Factors associated with repeated refusal to participate in longitudinal population-based HIV surveillance in rural South Africa: an observational study, regression analyses.
Background: For many estimation purposes, individuals who repeatedly refuse to participate in longitudinal HIV surveillance pose a bigger threat to valid inferences than individuals who participate at least occasionally. We investigate the determinants of repeated refusal to consent to HIV testing in a population-based longitudinal surveillance in rural South Africa.
Methods: We used data from two years (2005 & 2006) of the annual HIV surveillance conducted by the Africa Centre for Health and Population Studies, linking the HIV surveillance data to demographic and socioeconomic data. The outcome for the analysis was "repeated refusal". Demographic variables included sex, age, highest educational attainment, and place of residence. We also included a measure of wealth and the variable "ever had sex". To compare the association of each variable with the outcome, unadjusted odds ratios and standard errors were estimated. Multivariable logistic regression was used to estimate adjusted odds ratios and their standard errors. Data were analyzed using STATA 10.0.

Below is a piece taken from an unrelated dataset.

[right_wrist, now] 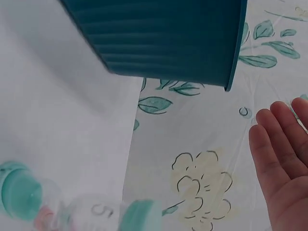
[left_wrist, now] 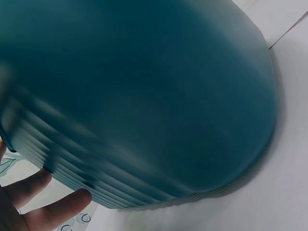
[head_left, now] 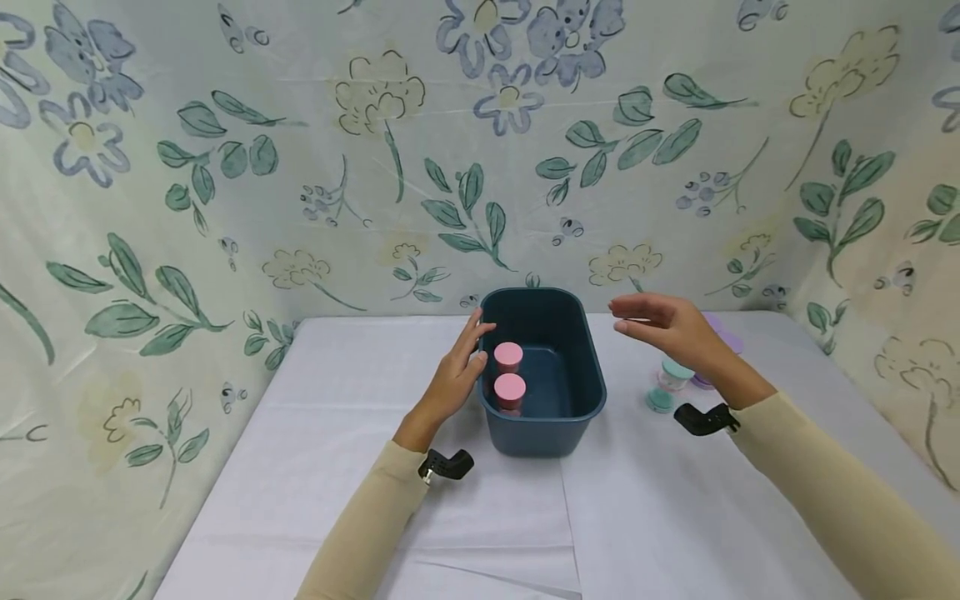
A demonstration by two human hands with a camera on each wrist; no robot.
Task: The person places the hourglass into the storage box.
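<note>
A dark blue plastic bin (head_left: pixel 543 437) stands at the table's back middle. Inside, along its left wall, are two small pink-lidded jars (head_left: pixel 510 388). My left hand (head_left: pixel 452 379) touches the bin's left side near the rim, one finger reaching over the edge. In the left wrist view, fingers (left_wrist: pixel 60 210) lie fairly straight beside the bin's ribbed outer wall (left_wrist: pixel 96 168). To the right of the bin, my right hand (head_left: pixel 667 329) hovers in the air, fingers extended and nothing held. Below it, clear jars with teal lids (head_left: pixel 677 369) stand close together, partly hidden by the arm.
Purple-lidded pieces (head_left: pixel 729 340) sit behind the right wrist, partly covered. A white cloth (head_left: pixel 360 358) with creases covers the table. Behind it hangs a flower-printed curtain (head_left: pixel 300 167), close to the bin's far end.
</note>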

Results: Of 15,557 eligible individuals, 46% refused to test for HIV in both rounds. Males were significantly more likely than females to repeatedly refuse testing. Holding all other variables constant, individuals in the middle age groups were more likely to repeatedly refuse testing compared with younger and older age groups. The odds of repeated refusal increased with increasing level of education and relative wealth. People living in urban areas were significantly more likely to repeatedly refuse an HIV test than people living in peri-urban or rural areas. Compared to those who had ever had sex, both males and females who had not yet had sex were significantly more likely to refuse to participate.

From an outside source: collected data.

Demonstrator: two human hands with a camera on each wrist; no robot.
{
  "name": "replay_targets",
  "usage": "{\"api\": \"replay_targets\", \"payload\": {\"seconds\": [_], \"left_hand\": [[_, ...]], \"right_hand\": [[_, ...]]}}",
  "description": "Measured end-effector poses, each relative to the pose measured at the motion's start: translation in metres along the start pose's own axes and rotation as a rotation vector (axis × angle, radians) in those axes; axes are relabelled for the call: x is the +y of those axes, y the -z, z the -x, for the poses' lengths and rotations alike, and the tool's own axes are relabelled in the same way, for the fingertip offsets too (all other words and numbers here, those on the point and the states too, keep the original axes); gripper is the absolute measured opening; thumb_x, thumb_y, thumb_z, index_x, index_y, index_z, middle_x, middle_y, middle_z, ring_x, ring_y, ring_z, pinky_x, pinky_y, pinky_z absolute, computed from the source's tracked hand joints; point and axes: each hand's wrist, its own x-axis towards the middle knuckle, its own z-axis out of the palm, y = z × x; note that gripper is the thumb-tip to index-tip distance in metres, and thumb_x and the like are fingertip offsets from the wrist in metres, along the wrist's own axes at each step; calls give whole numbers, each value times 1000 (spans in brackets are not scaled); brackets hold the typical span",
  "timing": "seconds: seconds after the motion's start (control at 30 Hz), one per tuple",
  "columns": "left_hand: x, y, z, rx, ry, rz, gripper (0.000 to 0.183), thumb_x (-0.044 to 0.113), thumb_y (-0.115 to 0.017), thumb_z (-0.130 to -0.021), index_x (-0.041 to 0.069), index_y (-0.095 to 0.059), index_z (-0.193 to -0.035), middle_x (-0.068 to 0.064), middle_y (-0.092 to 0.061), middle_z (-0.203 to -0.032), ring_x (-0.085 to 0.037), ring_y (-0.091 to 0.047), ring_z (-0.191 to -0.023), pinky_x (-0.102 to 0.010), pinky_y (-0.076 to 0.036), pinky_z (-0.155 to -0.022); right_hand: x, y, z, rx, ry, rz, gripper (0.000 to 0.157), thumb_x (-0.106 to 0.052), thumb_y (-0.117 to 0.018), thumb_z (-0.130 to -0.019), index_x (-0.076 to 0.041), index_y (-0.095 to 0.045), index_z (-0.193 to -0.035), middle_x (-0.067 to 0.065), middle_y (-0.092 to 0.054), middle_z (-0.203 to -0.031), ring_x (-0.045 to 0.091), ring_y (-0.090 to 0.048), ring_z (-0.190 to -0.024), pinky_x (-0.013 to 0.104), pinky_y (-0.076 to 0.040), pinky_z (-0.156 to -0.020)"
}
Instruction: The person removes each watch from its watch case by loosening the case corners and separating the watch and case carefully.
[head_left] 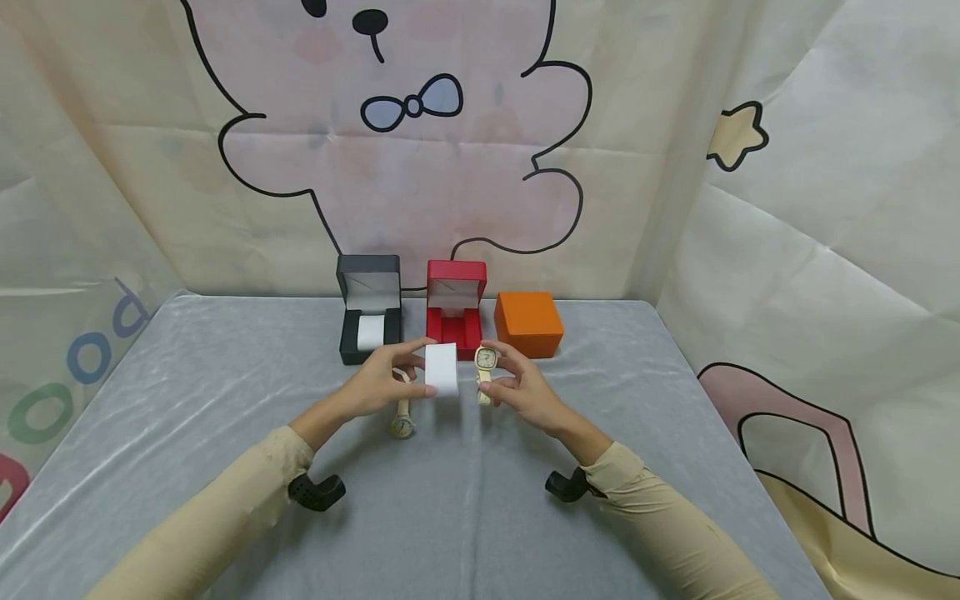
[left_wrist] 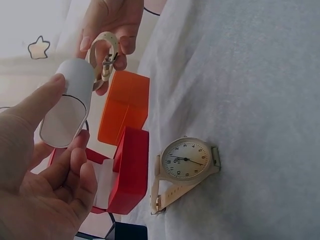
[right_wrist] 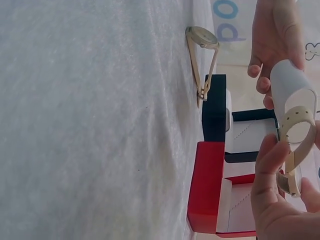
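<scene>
Between thumb and fingers, my left hand (head_left: pixel 382 379) pinches a white watch cushion (head_left: pixel 442 369), a hollow sleeve whose open end shows in the left wrist view. My right hand (head_left: pixel 528 392) holds a cream watch (head_left: pixel 485 360) with a squarish face; its buckled strap forms a loop close to the cushion's end in the right wrist view. The loop and cushion overlap there; whether they touch I cannot tell. A second cream watch (left_wrist: pixel 186 159), round-faced, lies on the table below my left hand. Behind my hands, the red watch box (head_left: pixel 455 333) stands with its lid up.
Left of the red box is a black watch box (head_left: pixel 348 337), lid up, with a white cushion (head_left: pixel 371 332) inside. An orange box (head_left: pixel 528 323) sits to the right. Grey cloth covers the table (head_left: pixel 465 517), and a printed curtain (head_left: pixel 480 192) hangs behind it.
</scene>
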Motion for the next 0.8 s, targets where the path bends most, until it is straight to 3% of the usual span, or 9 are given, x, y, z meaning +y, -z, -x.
{"api": "replay_targets", "payload": {"seconds": [0.27,0.47,0.8], "left_hand": [[-1,2,-9,9,25,-21,79,23,-83,-85,9,-45,-152,-19,-69,-125,-26,-58,-102,-38,-51,-85],[-1,3,-13,6,42,-42,79,22,-83,-85,9,-44,-153,-18,-68,-126,-26,-58,-102,-32,-50,-82],[-3,2,-19,16,54,-33,81,22,-83,-85,12,-43,-154,-17,-69,-125,-26,-57,-101,-32,-50,-84]], "right_hand": [[1,4,-1,-4,-22,-1,67,-1,-66,-95,-12,-37,-155,36,-46,-139,12,-70,-81,23,-55,-72],[2,8,1,-14,-23,-14,67,0,-65,-96,-10,-36,-155,35,-45,-142,11,-69,-83,23,-55,-72],[10,13,3,-33,-1,-5,70,4,-65,-94,-4,-33,-156,36,-44,-142,9,-67,-78,21,-54,-70]]}}
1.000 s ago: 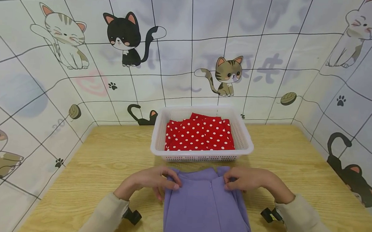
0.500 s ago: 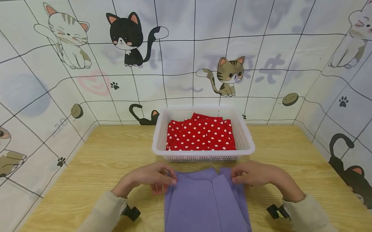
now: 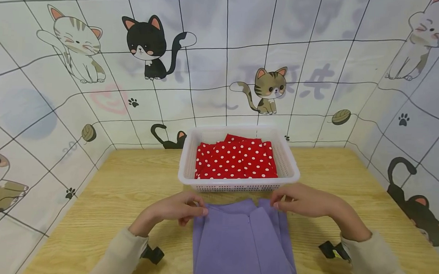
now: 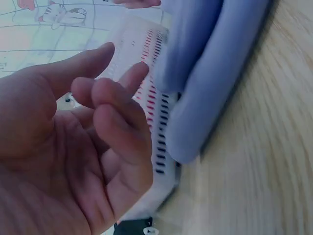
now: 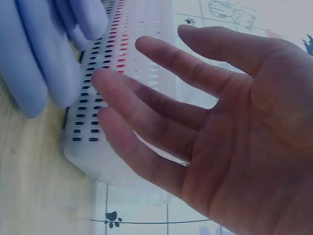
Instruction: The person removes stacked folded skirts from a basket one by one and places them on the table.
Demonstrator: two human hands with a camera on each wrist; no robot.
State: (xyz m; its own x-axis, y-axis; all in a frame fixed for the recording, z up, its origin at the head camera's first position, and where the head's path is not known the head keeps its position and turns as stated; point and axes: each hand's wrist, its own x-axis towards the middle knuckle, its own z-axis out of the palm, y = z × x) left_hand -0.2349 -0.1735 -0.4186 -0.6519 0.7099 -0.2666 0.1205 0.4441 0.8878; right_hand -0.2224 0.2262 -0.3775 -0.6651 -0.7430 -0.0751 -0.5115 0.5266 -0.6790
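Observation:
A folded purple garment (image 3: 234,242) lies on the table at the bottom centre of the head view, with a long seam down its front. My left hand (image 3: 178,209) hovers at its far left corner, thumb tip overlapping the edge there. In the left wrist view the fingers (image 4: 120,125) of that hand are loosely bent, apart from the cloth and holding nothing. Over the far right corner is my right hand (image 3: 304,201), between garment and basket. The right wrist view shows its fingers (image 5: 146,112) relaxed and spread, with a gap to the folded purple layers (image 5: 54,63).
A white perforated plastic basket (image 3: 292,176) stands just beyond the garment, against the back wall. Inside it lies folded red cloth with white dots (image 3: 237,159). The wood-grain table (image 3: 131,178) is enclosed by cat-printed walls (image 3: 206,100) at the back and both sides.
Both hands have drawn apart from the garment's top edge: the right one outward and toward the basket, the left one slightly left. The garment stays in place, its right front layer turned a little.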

Conclusions: The likelihood of repeated refusal to test for HIV in this longitudinal surveillance increases with education, wealth, urbanization, and primary sexual abstinence. Since the factors determining repeated HIV testing refusal are likely associated with HIV status, it is critical that selection effects are controlled for in the analysis of HIV surveillance data. Interventions to increase consent to HIV testing should consider targeting the relatively well educated and wealthy, people in urban areas, and individuals who have not yet sexually debuted.